* AIM OF THE TASK
Each line holding the word "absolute" must appear in the answer, copied from the entries.

* INPUT FOR THIS TASK

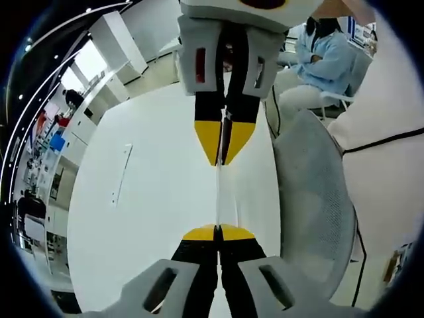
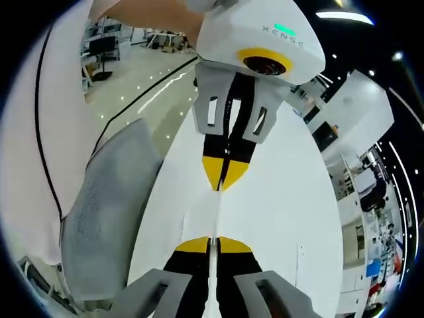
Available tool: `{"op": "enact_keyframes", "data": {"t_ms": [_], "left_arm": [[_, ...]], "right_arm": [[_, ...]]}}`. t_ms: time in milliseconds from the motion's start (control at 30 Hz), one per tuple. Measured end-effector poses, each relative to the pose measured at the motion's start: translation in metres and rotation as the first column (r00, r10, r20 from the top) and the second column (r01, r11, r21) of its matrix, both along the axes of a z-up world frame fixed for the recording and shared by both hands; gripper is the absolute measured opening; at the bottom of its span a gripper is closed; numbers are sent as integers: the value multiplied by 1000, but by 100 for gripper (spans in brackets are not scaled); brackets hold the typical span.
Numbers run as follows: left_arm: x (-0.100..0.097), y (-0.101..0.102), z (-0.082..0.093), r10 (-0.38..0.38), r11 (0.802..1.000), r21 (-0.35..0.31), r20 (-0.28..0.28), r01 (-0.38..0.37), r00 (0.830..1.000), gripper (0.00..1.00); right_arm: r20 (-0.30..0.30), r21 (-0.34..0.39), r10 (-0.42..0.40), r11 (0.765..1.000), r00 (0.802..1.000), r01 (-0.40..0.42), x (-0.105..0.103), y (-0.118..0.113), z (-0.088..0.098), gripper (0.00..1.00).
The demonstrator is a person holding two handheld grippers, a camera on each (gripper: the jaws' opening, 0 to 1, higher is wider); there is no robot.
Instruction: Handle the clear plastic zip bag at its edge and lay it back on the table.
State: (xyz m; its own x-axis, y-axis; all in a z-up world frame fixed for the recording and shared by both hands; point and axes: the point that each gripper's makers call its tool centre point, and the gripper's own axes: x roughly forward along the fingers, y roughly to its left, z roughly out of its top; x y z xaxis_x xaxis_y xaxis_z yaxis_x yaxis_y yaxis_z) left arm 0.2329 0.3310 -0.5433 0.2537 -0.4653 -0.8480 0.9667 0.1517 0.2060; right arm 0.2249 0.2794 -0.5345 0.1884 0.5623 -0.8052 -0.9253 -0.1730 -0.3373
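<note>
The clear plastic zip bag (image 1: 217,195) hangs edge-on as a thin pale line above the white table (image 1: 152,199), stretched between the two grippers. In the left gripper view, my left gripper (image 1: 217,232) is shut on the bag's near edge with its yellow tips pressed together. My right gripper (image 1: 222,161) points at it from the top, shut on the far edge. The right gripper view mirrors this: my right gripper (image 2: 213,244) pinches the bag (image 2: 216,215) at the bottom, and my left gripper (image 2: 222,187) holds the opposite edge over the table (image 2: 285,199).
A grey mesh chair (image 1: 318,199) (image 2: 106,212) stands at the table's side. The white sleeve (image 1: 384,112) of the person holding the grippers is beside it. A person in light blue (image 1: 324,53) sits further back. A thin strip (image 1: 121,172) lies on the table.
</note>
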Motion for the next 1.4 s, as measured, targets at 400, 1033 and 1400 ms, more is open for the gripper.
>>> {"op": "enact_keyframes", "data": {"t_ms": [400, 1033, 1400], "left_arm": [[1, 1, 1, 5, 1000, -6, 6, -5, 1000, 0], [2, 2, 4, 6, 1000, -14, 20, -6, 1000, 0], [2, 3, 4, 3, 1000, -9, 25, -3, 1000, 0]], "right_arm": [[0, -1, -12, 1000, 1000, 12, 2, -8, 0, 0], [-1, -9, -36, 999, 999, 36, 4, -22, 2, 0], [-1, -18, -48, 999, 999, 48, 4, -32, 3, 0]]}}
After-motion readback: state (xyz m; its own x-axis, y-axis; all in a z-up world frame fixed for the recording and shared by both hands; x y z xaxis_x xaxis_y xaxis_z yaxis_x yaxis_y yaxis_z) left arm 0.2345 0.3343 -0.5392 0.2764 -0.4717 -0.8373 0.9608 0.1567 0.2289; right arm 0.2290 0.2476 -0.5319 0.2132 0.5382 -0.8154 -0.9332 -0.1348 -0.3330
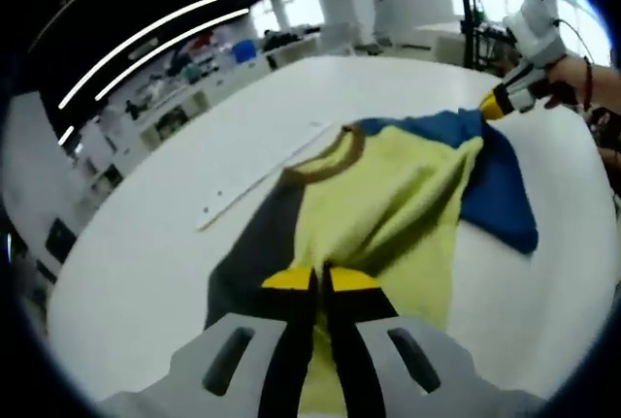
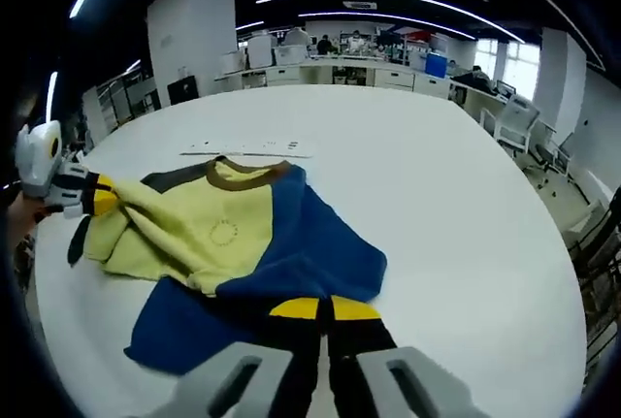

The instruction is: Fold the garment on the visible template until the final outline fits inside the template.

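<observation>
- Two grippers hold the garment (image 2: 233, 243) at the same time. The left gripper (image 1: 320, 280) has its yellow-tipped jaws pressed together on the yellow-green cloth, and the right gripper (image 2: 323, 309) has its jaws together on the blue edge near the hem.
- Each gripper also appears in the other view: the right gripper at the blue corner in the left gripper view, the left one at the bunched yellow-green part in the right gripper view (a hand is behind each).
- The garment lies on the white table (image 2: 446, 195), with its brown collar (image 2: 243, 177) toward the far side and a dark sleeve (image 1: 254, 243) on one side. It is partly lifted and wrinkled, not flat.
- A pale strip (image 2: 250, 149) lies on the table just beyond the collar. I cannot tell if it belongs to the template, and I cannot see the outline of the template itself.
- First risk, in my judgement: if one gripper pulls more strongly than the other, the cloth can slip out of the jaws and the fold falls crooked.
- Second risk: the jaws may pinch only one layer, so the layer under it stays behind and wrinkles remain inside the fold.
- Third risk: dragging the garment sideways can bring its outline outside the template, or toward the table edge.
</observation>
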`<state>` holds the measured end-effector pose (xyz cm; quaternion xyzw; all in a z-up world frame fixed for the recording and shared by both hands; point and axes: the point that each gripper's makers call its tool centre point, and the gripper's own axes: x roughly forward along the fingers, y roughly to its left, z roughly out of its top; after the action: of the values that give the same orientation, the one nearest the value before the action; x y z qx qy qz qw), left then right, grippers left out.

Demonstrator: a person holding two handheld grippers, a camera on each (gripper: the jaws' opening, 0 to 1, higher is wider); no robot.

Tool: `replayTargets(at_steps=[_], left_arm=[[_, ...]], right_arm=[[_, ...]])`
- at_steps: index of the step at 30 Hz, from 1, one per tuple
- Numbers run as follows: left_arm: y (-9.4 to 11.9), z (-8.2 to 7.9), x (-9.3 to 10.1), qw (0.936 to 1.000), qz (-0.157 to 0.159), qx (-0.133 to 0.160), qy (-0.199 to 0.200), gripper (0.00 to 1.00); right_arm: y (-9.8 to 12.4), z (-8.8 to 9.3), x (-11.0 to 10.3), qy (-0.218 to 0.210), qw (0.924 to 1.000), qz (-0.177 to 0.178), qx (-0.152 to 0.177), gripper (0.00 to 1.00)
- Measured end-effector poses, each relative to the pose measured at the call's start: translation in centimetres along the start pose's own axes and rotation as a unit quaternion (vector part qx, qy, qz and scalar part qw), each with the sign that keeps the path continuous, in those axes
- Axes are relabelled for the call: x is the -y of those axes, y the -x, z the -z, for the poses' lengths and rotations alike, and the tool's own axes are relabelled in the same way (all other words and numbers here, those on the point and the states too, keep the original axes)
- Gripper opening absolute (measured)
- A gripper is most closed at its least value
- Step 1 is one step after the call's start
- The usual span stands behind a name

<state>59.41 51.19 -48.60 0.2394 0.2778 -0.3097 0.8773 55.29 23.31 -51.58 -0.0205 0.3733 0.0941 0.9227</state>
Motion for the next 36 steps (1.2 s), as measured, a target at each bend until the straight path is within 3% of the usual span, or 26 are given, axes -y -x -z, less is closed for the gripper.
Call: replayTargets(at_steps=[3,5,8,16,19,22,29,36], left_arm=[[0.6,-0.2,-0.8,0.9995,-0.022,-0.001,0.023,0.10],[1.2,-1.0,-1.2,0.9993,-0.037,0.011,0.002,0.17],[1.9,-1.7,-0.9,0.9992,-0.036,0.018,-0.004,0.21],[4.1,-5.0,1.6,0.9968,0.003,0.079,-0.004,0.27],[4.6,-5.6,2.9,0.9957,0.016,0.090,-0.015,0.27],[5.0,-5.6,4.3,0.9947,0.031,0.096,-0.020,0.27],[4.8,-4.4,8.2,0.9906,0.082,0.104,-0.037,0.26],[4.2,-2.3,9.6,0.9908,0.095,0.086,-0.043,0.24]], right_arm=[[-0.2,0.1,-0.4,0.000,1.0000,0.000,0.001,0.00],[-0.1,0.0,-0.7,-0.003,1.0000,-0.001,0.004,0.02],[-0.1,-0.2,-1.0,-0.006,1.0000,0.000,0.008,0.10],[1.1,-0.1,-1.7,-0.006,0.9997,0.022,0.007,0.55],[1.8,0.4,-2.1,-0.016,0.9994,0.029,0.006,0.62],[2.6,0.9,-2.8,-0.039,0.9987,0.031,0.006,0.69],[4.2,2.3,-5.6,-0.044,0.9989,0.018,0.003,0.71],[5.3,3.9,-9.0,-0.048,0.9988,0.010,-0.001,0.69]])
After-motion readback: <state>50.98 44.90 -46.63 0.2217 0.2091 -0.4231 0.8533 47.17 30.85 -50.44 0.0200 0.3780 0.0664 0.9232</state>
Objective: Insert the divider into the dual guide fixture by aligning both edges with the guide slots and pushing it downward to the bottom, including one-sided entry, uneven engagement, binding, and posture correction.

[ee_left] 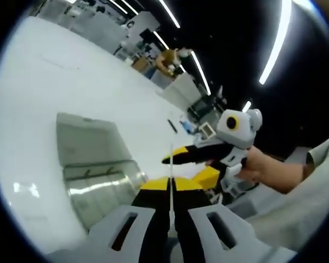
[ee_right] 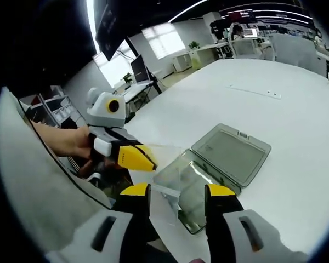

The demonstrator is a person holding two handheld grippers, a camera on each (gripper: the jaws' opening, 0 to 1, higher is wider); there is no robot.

* ANSWER FOR THIS EXERCISE
Available tool: `{"op": "enact_keyframes", "data": {"t_ms": [_], "left_arm": [[_, ...]], "right_arm": [[_, ...]]}}`. t_ms: time in milliseconds from the motion's start (control at 30 Hz), one per tuple. Measured end-effector poses, each relative to the pose measured at the motion's start: translation in metres and rotation as the first column (r00, r10, r20 from the top) and the second column (r01, r11, r21) of its matrix, both along the axes of a z-up world frame fixed for the recording and shared by both hands; gripper is the absolute measured opening; at the bottom of its span a gripper is closed; numbers are sent as integers: the value multiplied by 1000, but by 100 for gripper (spans in brackets are not scaled); brackets hold the typical span.
- Gripper opening absolute (measured)

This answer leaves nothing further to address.